Although I have met them just a few times in my life, I felt the pain of this dear aunt through every vein in my body, as a wife, as a mother and, importantly as a woman. The very fact that she was betrayed by a friend is what hurt her the most – “I allowed her into my life and now, my family is torn apart”.
However, this incident did churn the pit of my stomach for yet another very important reason. I wonder, why none in the family intervened when they all knew about the issue for three long years. I wonder, why people she trusted as her own in her partner’s family did not take a tough stand by favoring her. I wonder, where is the spine, the spine to stand up for the right and, object to the wrong?
And, how is it ok to sit and watch a woman in pain, in a situation as this? It is towards the old age, companionship matters the most. And, at such an age, when a woman has to face such a situation, it is a big slap on the faces of the elders who have claimed big about how important families are!
How is it ok to turn a blind eye to her issues and, act as if everything was normal? Such kind of acting is pathetic! I feel sorry that I am even associated with such relatives by blood.
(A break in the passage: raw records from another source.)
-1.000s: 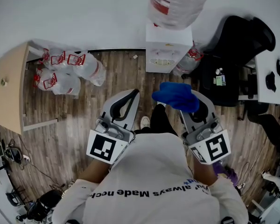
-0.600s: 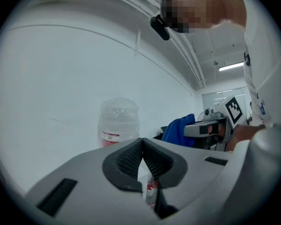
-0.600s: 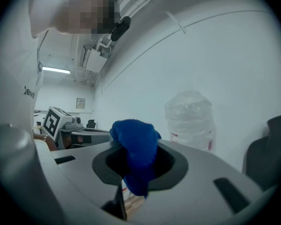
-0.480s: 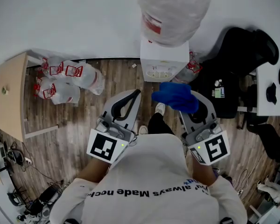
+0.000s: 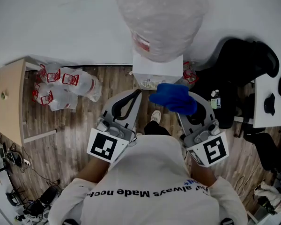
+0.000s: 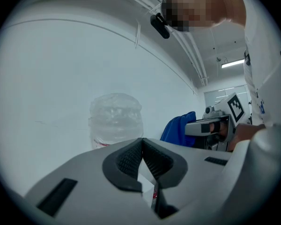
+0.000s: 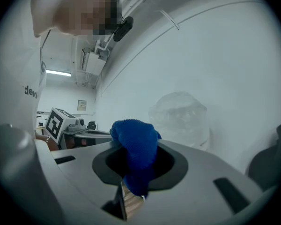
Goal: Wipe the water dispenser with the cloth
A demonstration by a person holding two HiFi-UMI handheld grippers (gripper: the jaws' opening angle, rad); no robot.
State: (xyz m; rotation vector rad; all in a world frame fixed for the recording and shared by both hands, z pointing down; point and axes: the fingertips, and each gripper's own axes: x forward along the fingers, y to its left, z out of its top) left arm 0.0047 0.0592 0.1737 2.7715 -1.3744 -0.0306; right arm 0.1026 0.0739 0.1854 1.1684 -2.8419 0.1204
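The fingers of your right gripper (image 7: 138, 175) are closed on the blue cloth (image 7: 135, 142); those of your left gripper (image 6: 142, 146) are pressed together, empty. The water dispenser (image 5: 157, 71) stands upright under its bottle (image 5: 161, 18), just ahead of the cloth, nearer your right gripper.

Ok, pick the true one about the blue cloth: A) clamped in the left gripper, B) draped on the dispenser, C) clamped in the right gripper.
C: the blue cloth sits pinched in the jaws of the right gripper; the left gripper is shut, empty.
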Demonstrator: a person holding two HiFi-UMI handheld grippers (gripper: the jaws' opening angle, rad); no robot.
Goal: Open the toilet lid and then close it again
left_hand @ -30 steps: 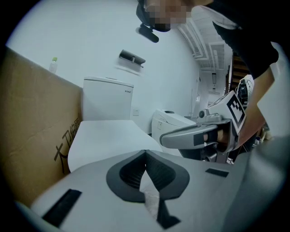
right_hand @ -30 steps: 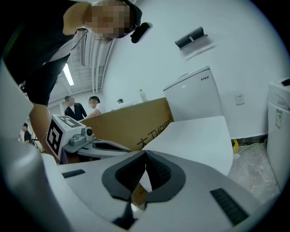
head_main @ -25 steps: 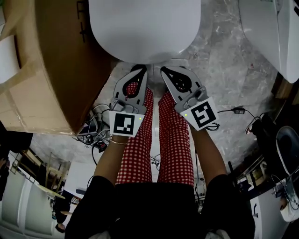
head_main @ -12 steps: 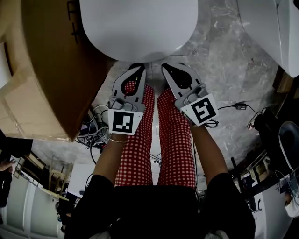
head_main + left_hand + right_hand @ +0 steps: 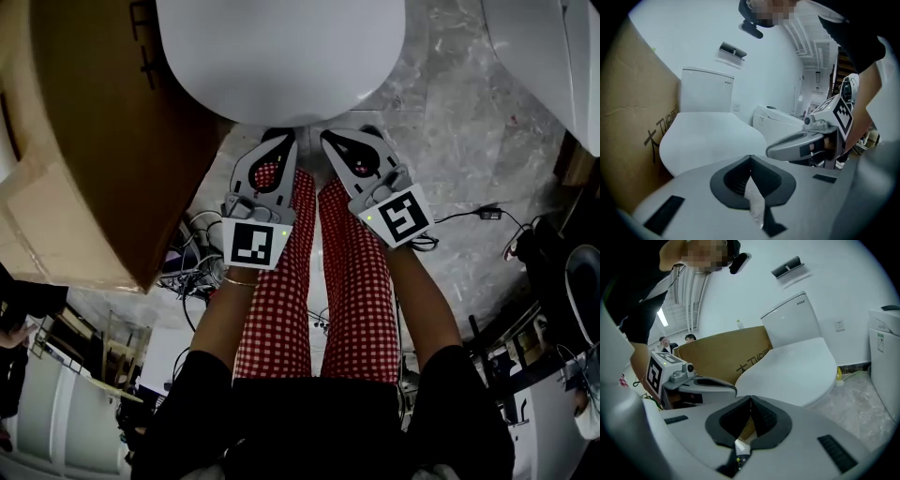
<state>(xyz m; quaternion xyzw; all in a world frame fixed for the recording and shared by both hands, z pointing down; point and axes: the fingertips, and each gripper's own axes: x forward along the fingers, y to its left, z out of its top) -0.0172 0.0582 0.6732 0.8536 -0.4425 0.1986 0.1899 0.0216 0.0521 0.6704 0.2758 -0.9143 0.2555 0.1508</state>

It hurts me to see how much the elders in the family are filled with such apathy.
Would these elders be sitting quiet should such a calamity fall on their own children, or even on them? How is it ok to let a daughter/daughter-in-law of a family suffer, pray tell?
They say – It is never serious until it happens to you. This is probably the most painful reality we all have to deal with. Why people shy away from a hexed situation, assuming it is none of their business when, the people concerned are related to them, is completely beyond my understanding. What will happen if we intervene? Someone might say – “None of your business! Buzz off!”, or maybe, “You don’t know anything!” But at least, one can sleep at peace with the knowing – “I raised my voice against something wrong! So what, if it did not make a big difference? At least, I tried.”
I sincerely pray that this couple comes together again. May their dreams of growing old together with lot of love, companionship and affection come true. May the Sun shine bright on their lives and, may their nights be protected by the Moon’s pure gaze. May the stars bless them.
Having said that, I have absolute faith in God.
Dear God, deliver them, us and every living from all evil.